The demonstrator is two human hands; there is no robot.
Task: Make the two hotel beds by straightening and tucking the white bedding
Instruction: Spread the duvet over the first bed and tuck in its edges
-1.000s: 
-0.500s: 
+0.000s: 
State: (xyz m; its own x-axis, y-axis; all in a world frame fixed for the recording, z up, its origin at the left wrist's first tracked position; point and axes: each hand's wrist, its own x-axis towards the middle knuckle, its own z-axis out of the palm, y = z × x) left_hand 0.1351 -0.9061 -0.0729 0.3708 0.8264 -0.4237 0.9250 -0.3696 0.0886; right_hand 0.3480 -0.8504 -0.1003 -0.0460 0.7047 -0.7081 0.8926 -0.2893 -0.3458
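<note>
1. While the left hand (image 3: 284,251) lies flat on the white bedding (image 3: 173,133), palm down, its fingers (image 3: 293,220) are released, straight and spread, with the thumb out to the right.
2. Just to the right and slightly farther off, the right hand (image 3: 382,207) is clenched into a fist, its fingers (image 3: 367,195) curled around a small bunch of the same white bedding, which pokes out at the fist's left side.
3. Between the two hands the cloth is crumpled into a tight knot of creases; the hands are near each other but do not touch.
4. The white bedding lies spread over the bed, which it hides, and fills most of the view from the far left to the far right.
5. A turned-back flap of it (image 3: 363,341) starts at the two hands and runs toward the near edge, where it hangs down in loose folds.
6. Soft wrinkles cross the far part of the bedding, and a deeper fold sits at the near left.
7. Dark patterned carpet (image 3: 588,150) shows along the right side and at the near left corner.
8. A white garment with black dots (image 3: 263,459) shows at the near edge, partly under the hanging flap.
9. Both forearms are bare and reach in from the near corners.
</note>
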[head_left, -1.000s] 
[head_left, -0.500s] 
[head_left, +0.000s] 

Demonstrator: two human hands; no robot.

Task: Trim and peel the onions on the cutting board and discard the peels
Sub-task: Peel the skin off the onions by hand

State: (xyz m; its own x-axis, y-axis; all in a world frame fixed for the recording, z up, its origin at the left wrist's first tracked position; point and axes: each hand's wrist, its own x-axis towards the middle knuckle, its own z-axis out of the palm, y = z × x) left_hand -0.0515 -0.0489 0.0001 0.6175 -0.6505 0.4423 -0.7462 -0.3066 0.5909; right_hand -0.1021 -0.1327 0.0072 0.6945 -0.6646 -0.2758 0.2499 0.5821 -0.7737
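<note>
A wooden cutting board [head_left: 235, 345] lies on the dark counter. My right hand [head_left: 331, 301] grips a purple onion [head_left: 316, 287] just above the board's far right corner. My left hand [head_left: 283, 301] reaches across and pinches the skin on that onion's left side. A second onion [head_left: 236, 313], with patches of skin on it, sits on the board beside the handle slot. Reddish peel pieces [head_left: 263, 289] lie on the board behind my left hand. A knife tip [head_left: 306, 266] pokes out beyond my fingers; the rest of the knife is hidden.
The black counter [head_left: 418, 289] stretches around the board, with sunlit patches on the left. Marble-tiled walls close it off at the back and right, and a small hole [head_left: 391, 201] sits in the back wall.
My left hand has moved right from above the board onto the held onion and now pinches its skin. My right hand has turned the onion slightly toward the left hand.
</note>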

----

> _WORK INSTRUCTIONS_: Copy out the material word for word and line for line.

> _RESPONSE_:
The demonstrator is two human hands; there is no robot.
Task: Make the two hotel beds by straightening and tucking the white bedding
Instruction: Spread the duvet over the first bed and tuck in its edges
-1.000s: 
-0.500s: 
+0.000s: 
State: (xyz m; its own x-axis, y-axis; all in a world frame fixed for the recording, z up, its origin at the left wrist's first tracked position; point and axes: each hand's wrist, its own x-axis towards the middle knuckle, its own z-axis out of the palm, y = z × x) left_hand 0.1351 -0.9061 -0.0729 0.3708 0.8264 -0.4237 0.9250 -0.3696 0.0886; right_hand 0.3480 -0.8504 -0.1003 -0.0460 0.7047 -0.7081 0.8926 -0.2893 -0.3458
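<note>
1. While the left hand (image 3: 284,251) lies flat on the white bedding (image 3: 173,133), palm down, its fingers (image 3: 293,220) are released, straight and spread, with the thumb out to the right.
2. Just to the right and slightly farther off, the right hand (image 3: 382,207) is clenched into a fist, its fingers (image 3: 367,195) curled around a small bunch of the same white bedding, which pokes out at the fist's left side.
3. Between the two hands the cloth is crumpled into a tight knot of creases; the hands are near each other but do not touch.
4. The white bedding lies spread over the bed, which it hides, and fills most of the view from the far left to the far right.
5. A turned-back flap of it (image 3: 363,341) starts at the two hands and runs toward the near edge, where it hangs down in loose folds.
6. Soft wrinkles cross the far part of the bedding, and a deeper fold sits at the near left.
7. Dark patterned carpet (image 3: 588,150) shows along the right side and at the near left corner.
8. A white garment with black dots (image 3: 263,459) shows at the near edge, partly under the hanging flap.
9. Both forearms are bare and reach in from the near corners.
</note>
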[head_left, -1.000s] 
[head_left, -0.500s] 
[head_left, +0.000s] 

Demonstrator: two human hands; no robot.

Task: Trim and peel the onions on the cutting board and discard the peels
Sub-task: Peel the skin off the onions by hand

State: (xyz m; its own x-axis, y-axis; all in a world frame fixed for the recording, z up, its origin at the left wrist's first tracked position; point and axes: each hand's wrist, its own x-axis towards the middle knuckle, its own z-axis out of the palm, y = z × x) left_hand -0.0515 -0.0489 0.0001 0.6175 -0.6505 0.4423 -0.7462 -0.3066 0.5909; right_hand -0.1021 -0.1327 0.0072 0.6945 -0.6646 -0.2758 0.2499 0.5821 -0.7737
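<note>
A wooden cutting board [head_left: 235, 345] lies on the dark counter. My right hand [head_left: 331, 301] grips a purple onion [head_left: 316, 287] just above the board's far right corner. My left hand [head_left: 283, 301] reaches across and pinches the skin on that onion's left side. A second onion [head_left: 236, 313], with patches of skin on it, sits on the board beside the handle slot. Reddish peel pieces [head_left: 263, 289] lie on the board behind my left hand. A knife tip [head_left: 306, 266] pokes out beyond my fingers; the rest of the knife is hidden.
The black counter [head_left: 418, 289] stretches around the board, with sunlit patches on the left. Marble-tiled walls close it off at the back and right, and a small hole [head_left: 391, 201] sits in the back wall.
My left hand has moved right from above the board onto the held onion and now pinches its skin. My right hand has turned the onion slightly toward the left hand.
</note>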

No additional output will be produced.